Define an IP with subnet for a interface created for bgp. This will be used by bgp agent init container to set the IP to the bgp interface. This can be used to let bgp dragent advertise routes via the external network.

Name is the config_key of the specific bgp section.

Format: IP/Prefixlen

Example: bgp-interface-ip.network.yaook.cloud/bgpdr-agent: 10.2.4.42/24

yaook.statemachine.context.ANNOTATION_LAST_UPDATE = 'state.yaook.cloud/last-update-timestamp'

Mark the extended timestamp of the last update to the resource by the state machine.

yaook.statemachine.context.ANNOTATION_L2_MIGRATION_LOCK = 'l2-lock.maintenance.yaook.cloud/'

Lock the node, so a l2 providing agent (e.g. l2-agent/ovn-controller) on the node will not be restarted/updated/removed

yaook.statemachine.context.ANNOTATION_RESTART_ID = 'kubectl.kubernetes.io/restartedAt'

Annotation set on pod templates when the statemachine triggers a rolling restart of a resource.
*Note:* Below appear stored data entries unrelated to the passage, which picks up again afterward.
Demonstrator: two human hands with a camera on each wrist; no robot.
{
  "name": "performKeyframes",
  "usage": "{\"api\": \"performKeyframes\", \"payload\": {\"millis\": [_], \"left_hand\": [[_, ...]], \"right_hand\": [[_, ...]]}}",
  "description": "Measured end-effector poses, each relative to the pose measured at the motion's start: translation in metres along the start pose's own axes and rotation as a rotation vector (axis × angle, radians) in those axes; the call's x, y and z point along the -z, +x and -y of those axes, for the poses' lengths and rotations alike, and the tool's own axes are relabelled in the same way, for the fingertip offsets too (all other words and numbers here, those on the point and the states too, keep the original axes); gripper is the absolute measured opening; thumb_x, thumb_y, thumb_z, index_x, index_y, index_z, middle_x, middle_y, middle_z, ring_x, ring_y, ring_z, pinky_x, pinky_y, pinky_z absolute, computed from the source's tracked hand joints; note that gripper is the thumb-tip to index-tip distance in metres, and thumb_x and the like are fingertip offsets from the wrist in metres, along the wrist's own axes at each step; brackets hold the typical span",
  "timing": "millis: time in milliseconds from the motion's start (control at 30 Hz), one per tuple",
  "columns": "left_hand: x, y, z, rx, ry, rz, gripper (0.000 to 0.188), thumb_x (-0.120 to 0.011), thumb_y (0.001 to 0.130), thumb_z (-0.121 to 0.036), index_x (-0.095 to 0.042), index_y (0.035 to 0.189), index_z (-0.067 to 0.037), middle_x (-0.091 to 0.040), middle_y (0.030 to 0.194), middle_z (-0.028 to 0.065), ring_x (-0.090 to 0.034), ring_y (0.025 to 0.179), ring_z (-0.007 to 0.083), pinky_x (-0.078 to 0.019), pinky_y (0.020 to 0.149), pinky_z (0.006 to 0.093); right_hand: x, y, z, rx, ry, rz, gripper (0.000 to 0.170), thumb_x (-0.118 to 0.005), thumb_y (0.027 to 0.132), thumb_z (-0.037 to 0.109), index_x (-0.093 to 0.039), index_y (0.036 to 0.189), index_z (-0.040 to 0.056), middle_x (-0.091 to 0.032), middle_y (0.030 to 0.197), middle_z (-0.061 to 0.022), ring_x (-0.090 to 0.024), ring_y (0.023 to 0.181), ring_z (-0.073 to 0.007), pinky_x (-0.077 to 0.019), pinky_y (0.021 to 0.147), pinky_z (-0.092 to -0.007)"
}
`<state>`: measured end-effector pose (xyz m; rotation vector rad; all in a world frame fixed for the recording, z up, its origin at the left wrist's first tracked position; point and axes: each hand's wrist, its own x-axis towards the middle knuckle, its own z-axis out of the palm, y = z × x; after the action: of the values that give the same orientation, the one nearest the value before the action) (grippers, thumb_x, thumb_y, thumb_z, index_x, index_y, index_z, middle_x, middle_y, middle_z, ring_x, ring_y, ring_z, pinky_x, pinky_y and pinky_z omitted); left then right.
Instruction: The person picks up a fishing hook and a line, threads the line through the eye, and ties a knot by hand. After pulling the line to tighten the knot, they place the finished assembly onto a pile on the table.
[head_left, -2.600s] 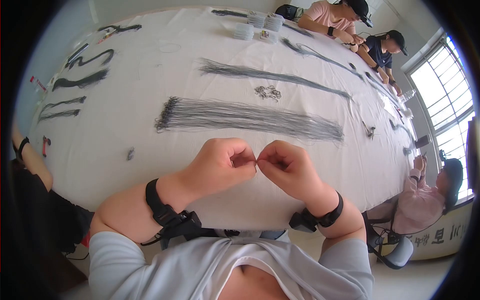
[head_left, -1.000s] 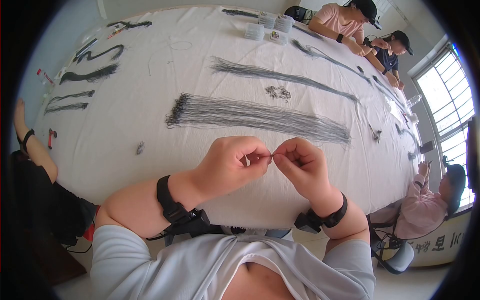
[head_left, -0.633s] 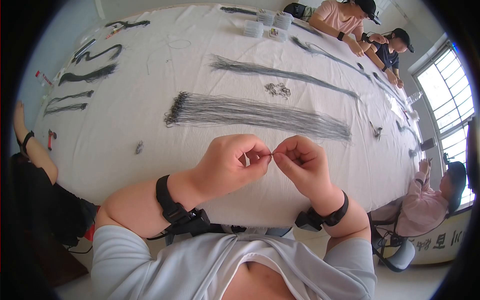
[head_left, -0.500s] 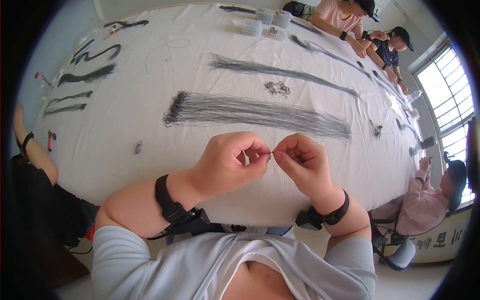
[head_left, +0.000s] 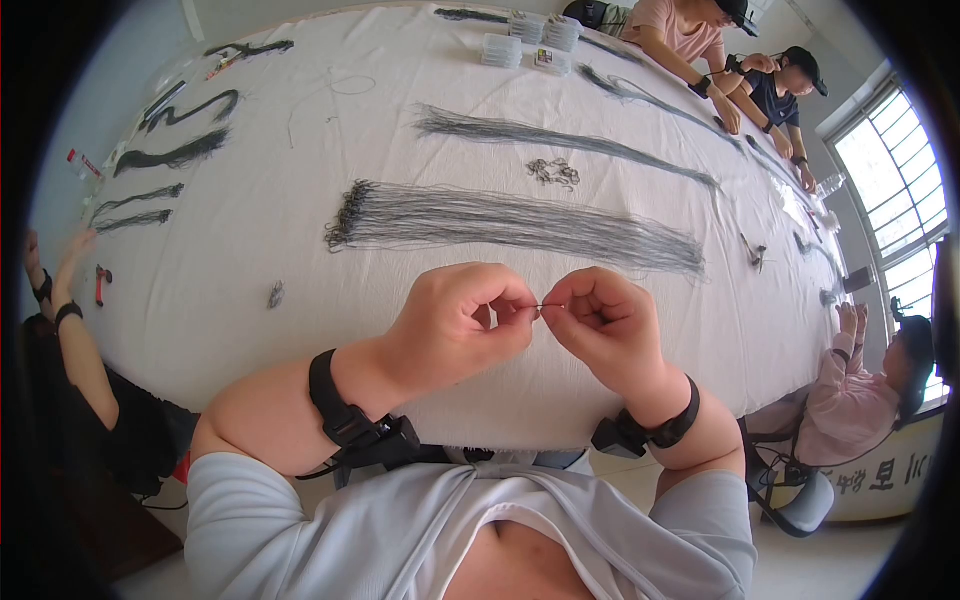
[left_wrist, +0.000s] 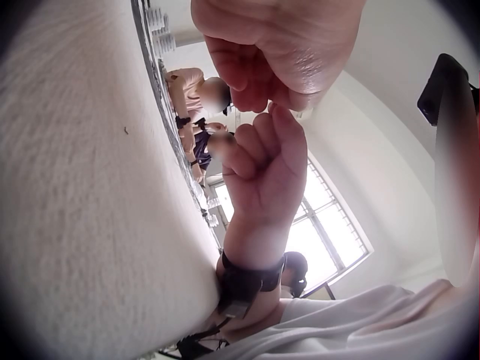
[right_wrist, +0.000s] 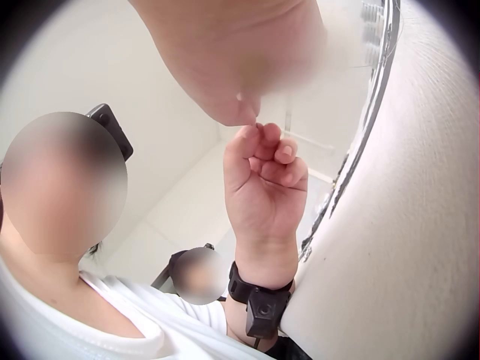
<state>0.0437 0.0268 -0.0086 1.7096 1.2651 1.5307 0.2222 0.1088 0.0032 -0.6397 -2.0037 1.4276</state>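
Pinching a thin, dark, thread-like strand [head_left: 549,305], left hand [head_left: 462,315] and right hand [head_left: 603,325] seemingly work it, likely needing steady tension next.

On my feeds I am finding the thin, dark strand [head_left: 551,305] too small to identify; their own wrist views' top edges are cropping the bare left hand [left_wrist: 281,49] and blurred, bare right hand [right_wrist: 236,56].
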Motion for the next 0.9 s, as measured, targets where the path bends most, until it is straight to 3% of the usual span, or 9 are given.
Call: {"api": "performKeyframes", "payload": {"millis": [267,567,667,767,900], "left_hand": [[0.0008,0.0002,-0.0037,-0.027,0.05,0.025,0.011,-0.067,0.075,-0.001,-0.062,0.085,-0.005,-0.063,0.074,0.0042,-0.062,0.064,0.0113,-0.0475,0.052,0.0238],[0.0001,0.0006,0.0036,-0.221,0.126,0.01,0.017,-0.066,0.072,0.007,-0.063,0.085,-0.004,-0.064,0.077,0.0055,-0.057,0.058,0.0107,-0.045,0.049,0.022],[0.0017,0.0005,0.0019,-0.193,0.114,0.028,0.017,-0.065,0.073,0.007,-0.063,0.086,-0.004,-0.064,0.078,0.0053,-0.056,0.059,0.0103,-0.045,0.05,0.0217],[-0.0016,-0.0002,-0.0014,-0.086,0.034,-0.014,0.013,-0.066,0.072,0.003,-0.06,0.079,-0.006,-0.06,0.068,0.0058,-0.058,0.059,0.0161,-0.0444,0.051,0.0263],[0.0025,-0.0017,0.0045,-0.2,0.046,0.003,0.016,-0.065,0.074,0.007,-0.064,0.086,-0.003,-0.065,0.082,0.0062,-0.055,0.06,0.0089,-0.0445,0.051,0.0214]], "right_hand": [[0.0001,-0.0024,0.0029,-0.001,-0.002,0.01,0.007,-0.063,0.085,-0.001,-0.059,0.091,-0.0005,-0.057,0.066,0.0047,-0.042,0.057,0.0025,-0.0316,0.048,-0.0157],[-0.0002,-0.0025,0.0069,-0.091,0.144,0.034,0.007,-0.063,0.086,0.0,-0.06,0.093,-0.0008,-0.06,0.073,0.0021,-0.048,0.062,0.0017,-0.0362,0.051,-0.0157],[0.0007,-0.0027,0.0047,-0.018,0.074,0.041,0.009,-0.063,0.085,-0.002,-0.06,0.093,-0.0006,-0.061,0.072,0.0009,-0.048,0.06,0.0009,-0.0363,0.051,-0.0163],[0.0014,-0.0019,0.0007,0.172,-0.152,0.013,0.013,-0.065,0.081,-0.003,-0.06,0.092,0.0006,-0.053,0.063,0.0032,-0.041,0.054,0.0004,-0.0315,0.047,-0.018],[0.0017,-0.0013,0.0049,0.16,-0.143,0.007,0.017,-0.067,0.077,-0.004,-0.06,0.092,0.0024,-0.038,0.056,0.0064,-0.031,0.051,-0.0006,-0.0236,0.046,-0.0203]]}}
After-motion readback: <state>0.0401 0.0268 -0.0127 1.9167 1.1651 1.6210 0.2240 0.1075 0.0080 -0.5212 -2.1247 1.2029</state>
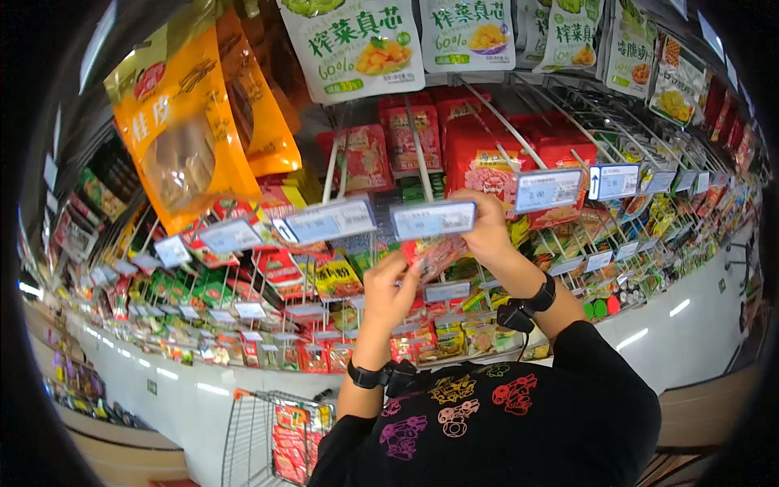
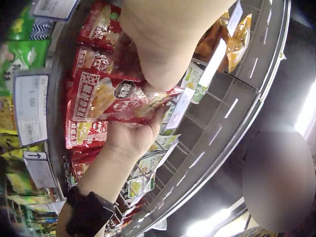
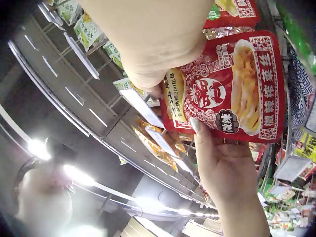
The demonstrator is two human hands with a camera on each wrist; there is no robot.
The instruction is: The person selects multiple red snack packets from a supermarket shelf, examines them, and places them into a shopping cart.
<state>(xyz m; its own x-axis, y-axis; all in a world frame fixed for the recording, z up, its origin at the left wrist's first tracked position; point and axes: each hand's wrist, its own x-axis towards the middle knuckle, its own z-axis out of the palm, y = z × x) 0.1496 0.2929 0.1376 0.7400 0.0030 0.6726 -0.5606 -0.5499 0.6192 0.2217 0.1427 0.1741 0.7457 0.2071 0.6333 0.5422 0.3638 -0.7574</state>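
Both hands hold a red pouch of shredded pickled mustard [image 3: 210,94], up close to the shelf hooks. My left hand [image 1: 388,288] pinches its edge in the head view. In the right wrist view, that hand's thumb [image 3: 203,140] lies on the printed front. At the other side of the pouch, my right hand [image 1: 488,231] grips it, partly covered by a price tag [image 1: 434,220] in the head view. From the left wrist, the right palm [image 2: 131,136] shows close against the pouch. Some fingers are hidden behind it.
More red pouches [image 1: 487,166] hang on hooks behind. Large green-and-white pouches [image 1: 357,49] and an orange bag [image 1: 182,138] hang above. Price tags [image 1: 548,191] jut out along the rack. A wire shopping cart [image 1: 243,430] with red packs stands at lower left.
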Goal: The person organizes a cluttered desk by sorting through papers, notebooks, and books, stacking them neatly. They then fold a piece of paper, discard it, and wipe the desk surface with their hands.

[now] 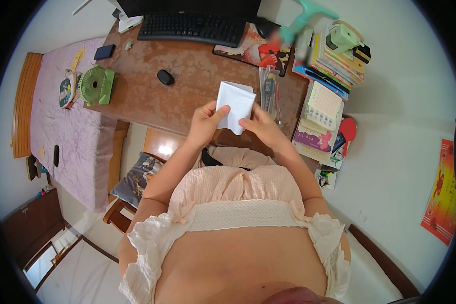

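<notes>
A folded sheet of white paper [235, 102] is held up between both hands, above the near edge of a brown desk [136, 91]. My left hand [206, 121] grips its left side, with the thumb lying flat across the front. On the lower right corner presses the thumb of my right hand [264, 125], whose fingers are hidden behind the sheet. A fold shows along the top, where a back layer sticks out to the right. Just beyond my right hand lies a clear pencil case [269, 91] with pens in it.
A black computer mouse [165, 77] and a green fan [96, 85] stand on the desk's left part. A black keyboard [192, 28] lies below the monitor [190, 5]. Stacked books [332, 60] and a desk calendar [323, 102] line the right side. A cushion [136, 178] rests at lower left.
</notes>
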Available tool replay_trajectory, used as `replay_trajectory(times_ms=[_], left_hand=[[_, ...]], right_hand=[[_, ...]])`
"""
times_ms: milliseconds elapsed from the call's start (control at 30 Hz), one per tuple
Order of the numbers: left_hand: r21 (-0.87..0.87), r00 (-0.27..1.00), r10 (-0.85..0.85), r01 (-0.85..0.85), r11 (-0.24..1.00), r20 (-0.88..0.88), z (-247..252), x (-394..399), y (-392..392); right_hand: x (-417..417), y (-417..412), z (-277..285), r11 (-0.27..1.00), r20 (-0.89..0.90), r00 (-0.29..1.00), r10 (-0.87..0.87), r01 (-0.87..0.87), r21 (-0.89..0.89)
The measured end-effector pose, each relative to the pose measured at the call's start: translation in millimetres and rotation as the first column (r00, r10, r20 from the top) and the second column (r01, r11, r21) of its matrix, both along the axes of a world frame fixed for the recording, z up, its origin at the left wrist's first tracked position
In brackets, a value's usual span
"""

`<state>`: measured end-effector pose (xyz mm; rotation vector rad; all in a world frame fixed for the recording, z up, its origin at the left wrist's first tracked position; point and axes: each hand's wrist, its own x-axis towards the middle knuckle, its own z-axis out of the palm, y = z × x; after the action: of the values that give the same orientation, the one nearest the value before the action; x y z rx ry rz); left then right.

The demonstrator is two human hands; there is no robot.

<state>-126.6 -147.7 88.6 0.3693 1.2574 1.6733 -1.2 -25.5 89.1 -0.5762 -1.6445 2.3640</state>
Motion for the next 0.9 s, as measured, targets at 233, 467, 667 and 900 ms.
replay_trajectory(times_ms=[233,467,667,900], left_hand=[[-0.192,0.947,-0.277,0.245,0.950,-0.164,1.3,-2.3,-19.9],[-0.045,0.899,-0.435,0.434,0.900,-0.044,16.2,-13.2,-35.4],[0.176,0.902,-0.177,0.115,0.978,0.394,-1.9,-13.5,-31.4],[-0.323,0.982,0.187,-0.173,0.930,0.014,-43.3,-13.8,-3.3]], right_hand=[[9.4,-2.0,7.7,0.990,0.115,0.986,0.120,-0.111,-0.086],[16.8,-9.0,5.2,0.871,-0.041,0.976,0.214,-0.210,-0.445],[3.8,-17.9,-18.4,0.989,0.022,0.999,0.029,-0.032,0.142],[-23.3,-40.5,-19.0,0.647,0.031,0.996,0.086,-0.080,0.758]])
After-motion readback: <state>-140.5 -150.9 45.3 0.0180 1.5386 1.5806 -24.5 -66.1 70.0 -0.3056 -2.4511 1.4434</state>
The existence and value of this annotation is ignored for the purpose of determining whether a resource needs updating.

Note that the name of this annotation is compatible with the kubectl annotation, with the nice side-benefit that we don’t accidentally re-concile resources just because someone did a rolling restart on them.

yaook.statemachine.context.ANNOTATION_PAUSE = 'state.yaook.cloud/pause'

If this annotation is present on a custom resource, it will not be converged by the corresponding operator.

templating – Template utilities

yaook.statemachine.templating.to_config_map_volumes(ref: V1ObjectReference, extra_spec: Mapping) → Mapping

Convert an instance mapping to a nodeMap for a configMap volume template for use with a ConfiguredDaemonSet.

yaook.statemachine.templating.to_secret_volumes(ref: V1ObjectReference, extra_spec: Mapping) → Mapping

Convert an instance mapping to a nodeMap for a secret volume template for use with a ConfiguredDaemonSet.

yaook.statemachine.templating.flat_merge_dict(d1: Mapping, d2: Mapping) → MutableMapping

Merge d1 and d2 together and return the result.

This always returns a (flat) copy of the dictionaries and does not mutate any of the input dictionaries.

If the keys of d1 and d2 conflict, d2 wins.

yaook.statemachine.templating.parse_chmod(s: str) → int

Convert the string representation of mode/permission bits into an integer.

Parameters:

s – String representation of the permission bits.

Returns:

The integer value represented.

This function supports two input formats:

• Octal number with leading 0o (e.g. 0o755)

• A subset of the syntax accepted by chmod. The following restrictions apply:

  • No support for sticky/setgid/setuid bits

  • No support for +/-

  • Setting the bits of the same subject multiple times in the same string is prohibited (i.e. u=r,u=w is illegal)

  • Leaving the subject blank (chmod does fun things based on umask in that case)

  Valid examples:

  • a=r (equal to 0o444)

  • u=rw,go=r (equal to 0o644)

  Invalid examples:

  • a=r,u=rw (duplicate assignment for u)

  • a=r,u+w (use of +)

  • =r (blank subject)

  • u=rws (setuid bit)

yaook.statemachine.templating.container_resources(crd_spec: dict, container_path: str) → dict

Find and normalize the resource constraints for the given container in the crd spec.

Parameters:

• crd_spec – The custom resource data itself, available in the template.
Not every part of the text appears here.